● **Exercise requirements**: Could you set down the listing below exactly, leaving out its pictures?

● **Material for the task**:
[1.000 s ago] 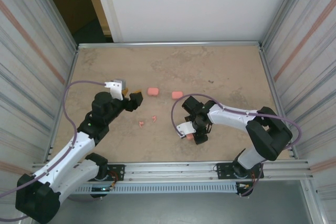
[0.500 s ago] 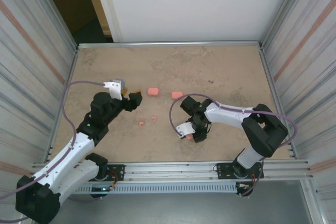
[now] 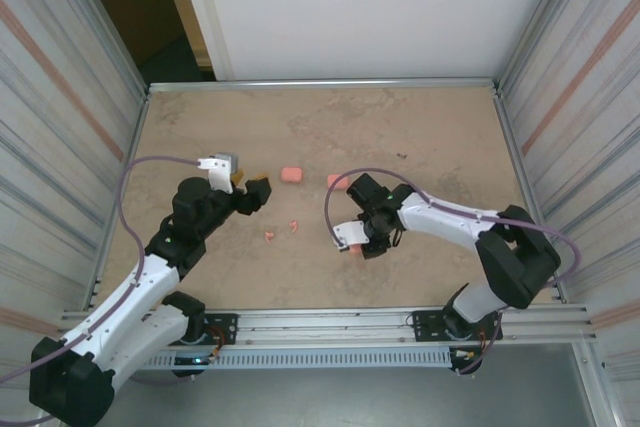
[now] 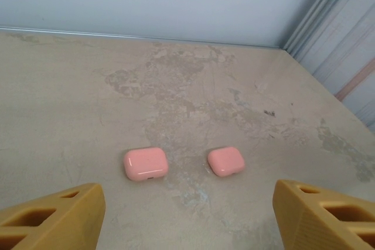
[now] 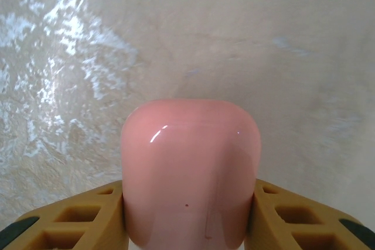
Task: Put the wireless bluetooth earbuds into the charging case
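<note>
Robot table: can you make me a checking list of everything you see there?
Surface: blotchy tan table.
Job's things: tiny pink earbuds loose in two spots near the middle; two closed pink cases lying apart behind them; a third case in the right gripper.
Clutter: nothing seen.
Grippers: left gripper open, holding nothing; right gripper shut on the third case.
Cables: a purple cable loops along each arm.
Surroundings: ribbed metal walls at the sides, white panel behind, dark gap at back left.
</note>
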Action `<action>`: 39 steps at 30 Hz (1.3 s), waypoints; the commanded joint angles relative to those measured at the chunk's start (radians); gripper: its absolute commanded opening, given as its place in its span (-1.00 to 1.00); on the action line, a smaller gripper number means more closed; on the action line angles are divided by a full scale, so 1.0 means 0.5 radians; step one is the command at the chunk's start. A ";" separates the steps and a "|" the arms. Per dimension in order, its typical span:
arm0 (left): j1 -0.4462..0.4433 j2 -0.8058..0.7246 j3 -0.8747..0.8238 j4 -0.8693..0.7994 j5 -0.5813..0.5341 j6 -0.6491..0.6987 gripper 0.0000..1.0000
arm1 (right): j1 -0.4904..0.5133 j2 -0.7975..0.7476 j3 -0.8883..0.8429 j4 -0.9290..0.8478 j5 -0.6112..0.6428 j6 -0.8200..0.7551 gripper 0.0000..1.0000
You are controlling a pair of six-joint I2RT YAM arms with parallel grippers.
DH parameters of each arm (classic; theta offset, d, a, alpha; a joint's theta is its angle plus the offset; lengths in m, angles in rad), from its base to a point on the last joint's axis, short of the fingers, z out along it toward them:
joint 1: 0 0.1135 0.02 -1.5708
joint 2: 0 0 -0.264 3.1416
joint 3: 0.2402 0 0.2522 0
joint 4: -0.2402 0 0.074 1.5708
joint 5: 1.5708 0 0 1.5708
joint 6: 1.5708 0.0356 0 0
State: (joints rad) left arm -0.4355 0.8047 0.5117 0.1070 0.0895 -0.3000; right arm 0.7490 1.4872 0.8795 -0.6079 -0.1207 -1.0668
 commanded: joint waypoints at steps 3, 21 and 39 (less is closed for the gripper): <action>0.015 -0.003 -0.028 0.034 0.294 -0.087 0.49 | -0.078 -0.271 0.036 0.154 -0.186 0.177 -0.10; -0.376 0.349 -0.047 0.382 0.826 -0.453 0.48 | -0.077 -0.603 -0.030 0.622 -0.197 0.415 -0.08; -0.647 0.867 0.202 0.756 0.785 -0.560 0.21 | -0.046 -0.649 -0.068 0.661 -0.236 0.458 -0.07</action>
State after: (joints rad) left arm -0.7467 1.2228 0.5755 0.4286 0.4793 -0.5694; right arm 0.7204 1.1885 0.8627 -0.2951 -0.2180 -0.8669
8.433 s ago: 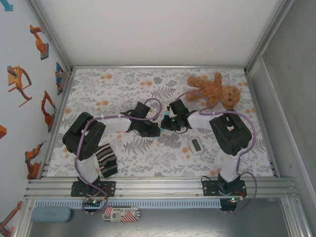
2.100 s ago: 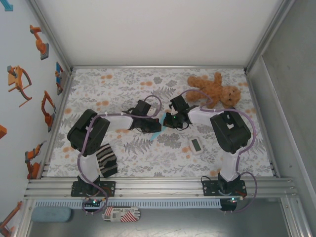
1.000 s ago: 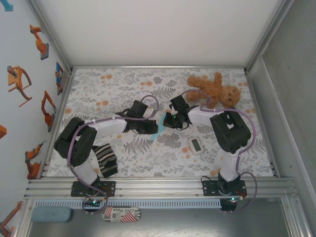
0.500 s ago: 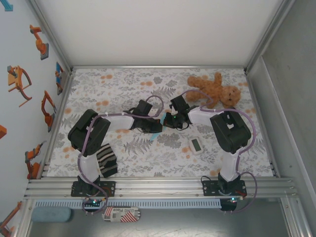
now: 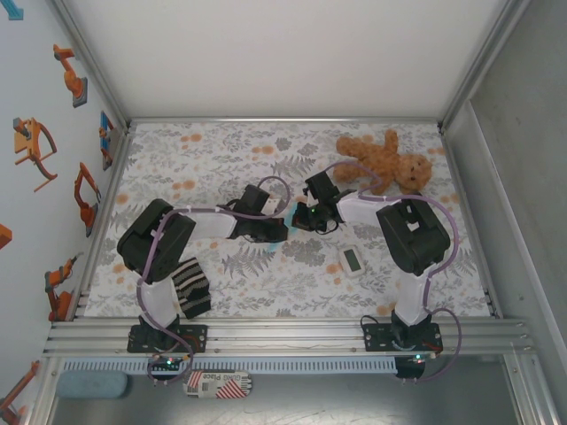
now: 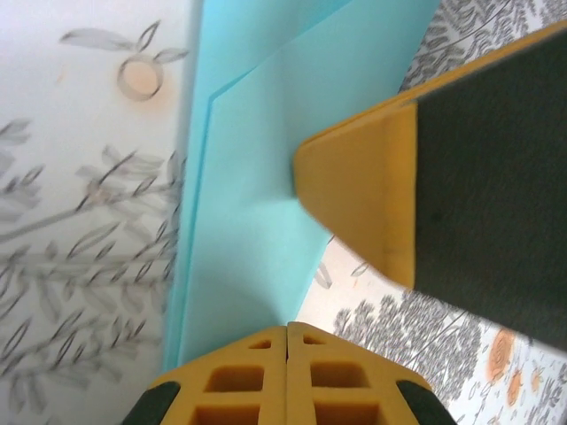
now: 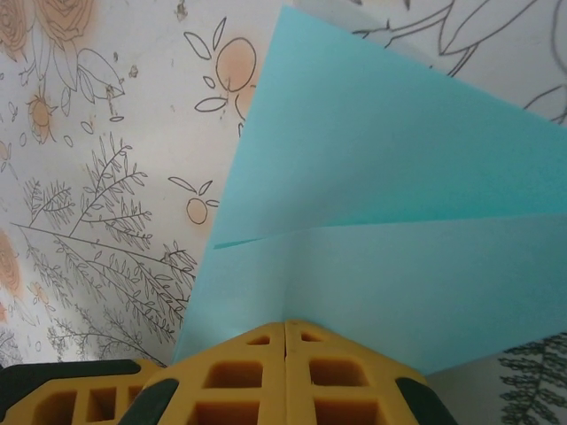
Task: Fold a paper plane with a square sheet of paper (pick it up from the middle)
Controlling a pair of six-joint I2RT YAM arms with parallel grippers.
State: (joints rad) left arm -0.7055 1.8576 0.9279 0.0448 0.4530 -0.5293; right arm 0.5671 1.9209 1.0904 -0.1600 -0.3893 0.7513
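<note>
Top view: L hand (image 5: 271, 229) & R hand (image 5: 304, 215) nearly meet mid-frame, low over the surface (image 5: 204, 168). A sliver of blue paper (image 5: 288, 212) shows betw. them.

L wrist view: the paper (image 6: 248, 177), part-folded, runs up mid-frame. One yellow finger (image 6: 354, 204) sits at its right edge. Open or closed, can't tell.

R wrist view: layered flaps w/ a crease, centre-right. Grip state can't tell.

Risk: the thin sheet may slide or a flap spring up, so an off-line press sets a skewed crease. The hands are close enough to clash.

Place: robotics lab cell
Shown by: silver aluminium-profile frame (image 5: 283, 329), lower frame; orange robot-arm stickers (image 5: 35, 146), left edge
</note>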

● **Response to the exercise**:
[1.000 s ago] 
[0.500 s ago] 
[now] 
[now] 
[now] 
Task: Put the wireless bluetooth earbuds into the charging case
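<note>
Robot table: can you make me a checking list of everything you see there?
Surface: blotchy tan table.
Job's things: tiny pink earbuds loose in two spots near the middle; two closed pink cases lying apart behind them; a third case in the right gripper.
Clutter: nothing seen.
Grippers: left gripper open, holding nothing; right gripper shut on the third case.
Cables: a purple cable loops along each arm.
Surroundings: ribbed metal walls at the sides, white panel behind, dark gap at back left.
</note>
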Action `<action>`: 39 steps at 30 Hz (1.3 s), waypoints; the commanded joint angles relative to those measured at the chunk's start (radians); gripper: its absolute commanded opening, given as its place in its span (-1.00 to 1.00); on the action line, a smaller gripper number means more closed; on the action line angles are divided by a full scale, so 1.0 means 0.5 radians; step one is the command at the chunk's start. A ";" separates the steps and a "|" the arms. Per dimension in order, its typical span:
arm0 (left): j1 -0.4462..0.4433 j2 -0.8058..0.7246 j3 -0.8747..0.8238 j4 -0.8693..0.7994 j5 -0.5813..0.5341 j6 -0.6491..0.6987 gripper 0.0000..1.0000
arm1 (right): j1 -0.4904..0.5133 j2 -0.7975..0.7476 j3 -0.8883..0.8429 j4 -0.9290..0.8478 j5 -0.6112..0.6428 j6 -0.8200..0.7551 gripper 0.0000..1.0000
You are controlling a pair of six-joint I2RT YAM arms with parallel grippers.
DH parameters of each arm (classic; theta offset, d, a, alpha; a joint's theta is its angle plus the offset; lengths in m, angles in rad), from its base to a point on the last joint's axis, short of the fingers, z out along it toward them:
joint 1: 0 0.1135 0.02 -1.5708
joint 2: 0 0 -0.264 3.1416
joint 3: 0.2402 0 0.2522 0
joint 4: -0.2402 0 0.074 1.5708
joint 5: 1.5708 0 0 1.5708
joint 6: 1.5708 0.0356 0 0
State: (joints rad) left arm -0.4355 0.8047 0.5117 0.1070 0.0895 -0.3000; right arm 0.7490 1.4872 0.8795 -0.6079 -0.1207 -1.0668
 commanded: joint waypoints at steps 3, 21 and 39 (less is closed for the gripper): <action>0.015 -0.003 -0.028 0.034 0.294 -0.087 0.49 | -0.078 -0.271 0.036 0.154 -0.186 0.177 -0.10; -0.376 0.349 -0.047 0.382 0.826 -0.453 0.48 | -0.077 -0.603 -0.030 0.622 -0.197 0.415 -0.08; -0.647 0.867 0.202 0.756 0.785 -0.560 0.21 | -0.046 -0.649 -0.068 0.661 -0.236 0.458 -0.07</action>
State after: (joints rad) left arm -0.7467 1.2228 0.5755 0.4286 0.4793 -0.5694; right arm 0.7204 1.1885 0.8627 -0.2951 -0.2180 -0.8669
8.433 s ago: 
2.100 s ago: 
1.000 s ago: 
0.500 s ago: 
now: 
now: 
now: 
Task: Fold a paper plane with a square sheet of paper (pick it up from the middle)
Controlling a pair of six-joint I2RT YAM arms with parallel grippers.
State: (joints rad) left arm -0.7055 1.8576 0.9279 0.0448 0.4530 -0.5293; right arm 0.5671 1.9209 1.0904 -0.1600 -0.3893 0.7513
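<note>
Top view: L hand (image 5: 271, 229) & R hand (image 5: 304, 215) nearly meet mid-frame, low over the surface (image 5: 204, 168). A sliver of blue paper (image 5: 288, 212) shows betw. them.

L wrist view: the paper (image 6: 248, 177), part-folded, runs up mid-frame. One yellow finger (image 6: 354, 204) sits at its right edge. Open or closed, can't tell.

R wrist view: layered flaps w/ a crease, centre-right. Grip state can't tell.

Risk: the thin sheet may slide or a flap spring up, so an off-line press sets a skewed crease. The hands are close enough to clash.

Place: robotics lab cell
Shown by: silver aluminium-profile frame (image 5: 283, 329), lower frame; orange robot-arm stickers (image 5: 35, 146), left edge
</note>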

There is nothing more to the answer.